**Task description**:
Would you print the records as they stand, down to the last character?

**Stored data**:

+---+

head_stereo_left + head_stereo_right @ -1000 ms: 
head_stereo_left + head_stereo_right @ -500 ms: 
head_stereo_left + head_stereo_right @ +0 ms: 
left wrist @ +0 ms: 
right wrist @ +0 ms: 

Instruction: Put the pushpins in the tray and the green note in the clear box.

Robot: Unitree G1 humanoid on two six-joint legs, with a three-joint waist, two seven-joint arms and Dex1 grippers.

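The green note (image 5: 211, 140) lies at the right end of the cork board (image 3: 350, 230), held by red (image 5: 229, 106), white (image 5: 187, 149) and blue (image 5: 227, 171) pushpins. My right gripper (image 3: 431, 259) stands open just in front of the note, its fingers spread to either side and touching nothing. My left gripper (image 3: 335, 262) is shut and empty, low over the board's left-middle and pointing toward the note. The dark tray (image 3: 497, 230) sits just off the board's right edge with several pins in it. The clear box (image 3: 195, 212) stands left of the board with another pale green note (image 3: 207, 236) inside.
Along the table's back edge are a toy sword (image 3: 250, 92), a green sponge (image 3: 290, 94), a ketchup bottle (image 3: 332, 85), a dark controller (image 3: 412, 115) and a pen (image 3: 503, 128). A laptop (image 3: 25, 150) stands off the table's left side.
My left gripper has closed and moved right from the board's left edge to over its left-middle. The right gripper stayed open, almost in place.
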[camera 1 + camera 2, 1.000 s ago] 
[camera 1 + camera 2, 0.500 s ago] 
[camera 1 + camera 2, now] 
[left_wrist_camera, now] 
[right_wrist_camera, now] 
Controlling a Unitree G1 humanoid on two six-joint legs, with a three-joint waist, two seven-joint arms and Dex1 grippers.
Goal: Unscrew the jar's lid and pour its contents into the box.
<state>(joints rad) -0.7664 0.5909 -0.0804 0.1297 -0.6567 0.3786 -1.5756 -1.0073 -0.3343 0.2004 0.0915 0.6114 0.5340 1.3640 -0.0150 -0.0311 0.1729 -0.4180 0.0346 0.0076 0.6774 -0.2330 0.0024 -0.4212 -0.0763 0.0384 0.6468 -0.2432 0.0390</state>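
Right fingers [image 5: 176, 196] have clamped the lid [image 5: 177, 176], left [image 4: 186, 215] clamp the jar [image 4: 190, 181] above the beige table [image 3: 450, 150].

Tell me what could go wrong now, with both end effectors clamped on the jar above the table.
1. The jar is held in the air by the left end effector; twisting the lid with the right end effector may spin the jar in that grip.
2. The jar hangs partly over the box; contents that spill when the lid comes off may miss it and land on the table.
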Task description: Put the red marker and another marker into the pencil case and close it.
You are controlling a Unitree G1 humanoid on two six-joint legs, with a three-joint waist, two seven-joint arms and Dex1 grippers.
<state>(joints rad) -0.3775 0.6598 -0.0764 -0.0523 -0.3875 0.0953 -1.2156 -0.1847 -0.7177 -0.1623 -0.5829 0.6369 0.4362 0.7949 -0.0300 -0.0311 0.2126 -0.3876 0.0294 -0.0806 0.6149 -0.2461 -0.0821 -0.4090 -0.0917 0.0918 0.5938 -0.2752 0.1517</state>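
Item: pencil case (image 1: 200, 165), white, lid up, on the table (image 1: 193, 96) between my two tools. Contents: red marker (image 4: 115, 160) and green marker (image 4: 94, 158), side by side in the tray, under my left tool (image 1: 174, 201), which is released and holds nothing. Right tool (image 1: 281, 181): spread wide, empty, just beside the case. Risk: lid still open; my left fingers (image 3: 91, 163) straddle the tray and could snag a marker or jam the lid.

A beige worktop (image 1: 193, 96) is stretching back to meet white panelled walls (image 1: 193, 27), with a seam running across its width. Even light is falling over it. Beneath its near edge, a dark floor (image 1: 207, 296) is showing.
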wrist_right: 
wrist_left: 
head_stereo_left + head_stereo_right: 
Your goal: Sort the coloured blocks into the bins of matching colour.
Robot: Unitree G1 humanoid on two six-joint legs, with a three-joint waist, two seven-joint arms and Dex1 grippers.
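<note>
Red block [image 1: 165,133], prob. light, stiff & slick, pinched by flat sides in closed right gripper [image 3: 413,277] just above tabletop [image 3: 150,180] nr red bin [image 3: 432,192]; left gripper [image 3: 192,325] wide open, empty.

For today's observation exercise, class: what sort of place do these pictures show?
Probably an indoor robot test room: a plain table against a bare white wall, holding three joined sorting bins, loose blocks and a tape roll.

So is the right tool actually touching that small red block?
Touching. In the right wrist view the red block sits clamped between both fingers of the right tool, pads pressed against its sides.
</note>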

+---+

**Your response**:
head_stereo_left + head_stereo_right @ -1000 ms: 
head_stereo_left + head_stereo_right @ -500 ms: 
head_stereo_left + head_stereo_right @ +0 ms: 
left wrist @ +0 ms: 
right wrist @ +0 ms: 

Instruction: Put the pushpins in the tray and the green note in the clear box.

Robot: Unitree G1 humanoid on two six-joint legs, with a three-joint waist, two seven-joint arms and Dex1 grippers.

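The green note (image 5: 211, 140) lies at the right end of the cork board (image 3: 350, 230), held by red (image 5: 229, 106), white (image 5: 187, 149) and blue (image 5: 227, 171) pushpins. My right gripper (image 3: 431, 259) stands open just in front of the note, its fingers spread to either side and touching nothing. My left gripper (image 3: 335, 262) is shut and empty, low over the board's left-middle and pointing toward the note. The dark tray (image 3: 497, 230) sits just off the board's right edge with several pins in it. The clear box (image 3: 195, 212) stands left of the board with another pale green note (image 3: 207, 236) inside.
Along the table's back edge are a toy sword (image 3: 250, 92), a green sponge (image 3: 290, 94), a ketchup bottle (image 3: 332, 85), a dark controller (image 3: 412, 115) and a pen (image 3: 503, 128). A laptop (image 3: 25, 150) stands off the table's left side.
My left gripper has closed and moved right from the board's left edge to over its left-middle. The right gripper stayed open, almost in place.
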[camera 1 + camera 2, 1.000 s ago] 
[camera 1 + camera 2, 0.500 s ago] 
[camera 1 + camera 2, now] 
[left_wrist_camera, now] 
[right_wrist_camera, now] 
Controlling a Unitree G1 humanoid on two six-joint legs, with a three-joint waist, two seven-joint arms and Dex1 grippers.
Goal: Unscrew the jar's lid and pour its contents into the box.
<state>(joints rad) -0.7664 0.5909 -0.0804 0.1297 -0.6567 0.3786 -1.5756 -1.0073 -0.3343 0.2004 0.0915 0.6114 0.5340 1.3640 -0.0150 -0.0311 0.1729 -0.4180 0.0346 0.0076 0.6774 -0.2330 0.0024 -0.4212 -0.0763 0.0384 0.6468 -0.2432 0.0390</state>
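Right fingers [image 5: 176, 196] have clamped the lid [image 5: 177, 176], left [image 4: 186, 215] clamp the jar [image 4: 190, 181] above the beige table [image 3: 450, 150].

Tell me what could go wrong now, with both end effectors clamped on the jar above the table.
1. The jar is held in the air by the left end effector; twisting the lid with the right end effector may spin the jar in that grip.
2. The jar hangs partly over the box; contents that spill when the lid comes off may miss it and land on the table.
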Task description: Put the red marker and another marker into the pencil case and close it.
You are controlling a Unitree G1 humanoid on two six-joint legs, with a three-joint waist, two seven-joint arms and Dex1 grippers.
<state>(joints rad) -0.3775 0.6598 -0.0764 -0.0523 -0.3875 0.0953 -1.2156 -0.1847 -0.7177 -0.1623 -0.5829 0.6369 0.4362 0.7949 -0.0300 -0.0311 0.2126 -0.3876 0.0294 -0.0806 0.6149 -0.2461 -0.0821 -0.4090 -0.0917 0.0918 0.5938 -0.2752 0.1517</state>
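Item: pencil case (image 1: 200, 165), white, lid up, on the table (image 1: 193, 96) between my two tools. Contents: red marker (image 4: 115, 160) and green marker (image 4: 94, 158), side by side in the tray, under my left tool (image 1: 174, 201), which is released and holds nothing. Right tool (image 1: 281, 181): spread wide, empty, just beside the case. Risk: lid still open; my left fingers (image 3: 91, 163) straddle the tray and could snag a marker or jam the lid.

A beige worktop (image 1: 193, 96) is stretching back to meet white panelled walls (image 1: 193, 27), with a seam running across its width. Even light is falling over it. Beneath its near edge, a dark floor (image 1: 207, 296) is showing.
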wrist_right: 
wrist_left: 
head_stereo_left + head_stereo_right: 
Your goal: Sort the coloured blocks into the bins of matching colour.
Robot: Unitree G1 humanoid on two six-joint legs, with a three-joint waist, two seven-joint arms and Dex1 grippers.
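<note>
Red block [image 1: 165,133], prob. light, stiff & slick, pinched by flat sides in closed right gripper [image 3: 413,277] just above tabletop [image 3: 150,180] nr red bin [image 3: 432,192]; left gripper [image 3: 192,325] wide open, empty.

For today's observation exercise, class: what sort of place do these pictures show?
Probably an indoor robot test room: a plain table against a bare white wall, holding three joined sorting bins, loose blocks and a tape roll.

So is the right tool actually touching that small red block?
Touching. In the right wrist view the red block sits clamped between both fingers of the right tool, pads pressed against its sides.
</note>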

The complete output has now been given.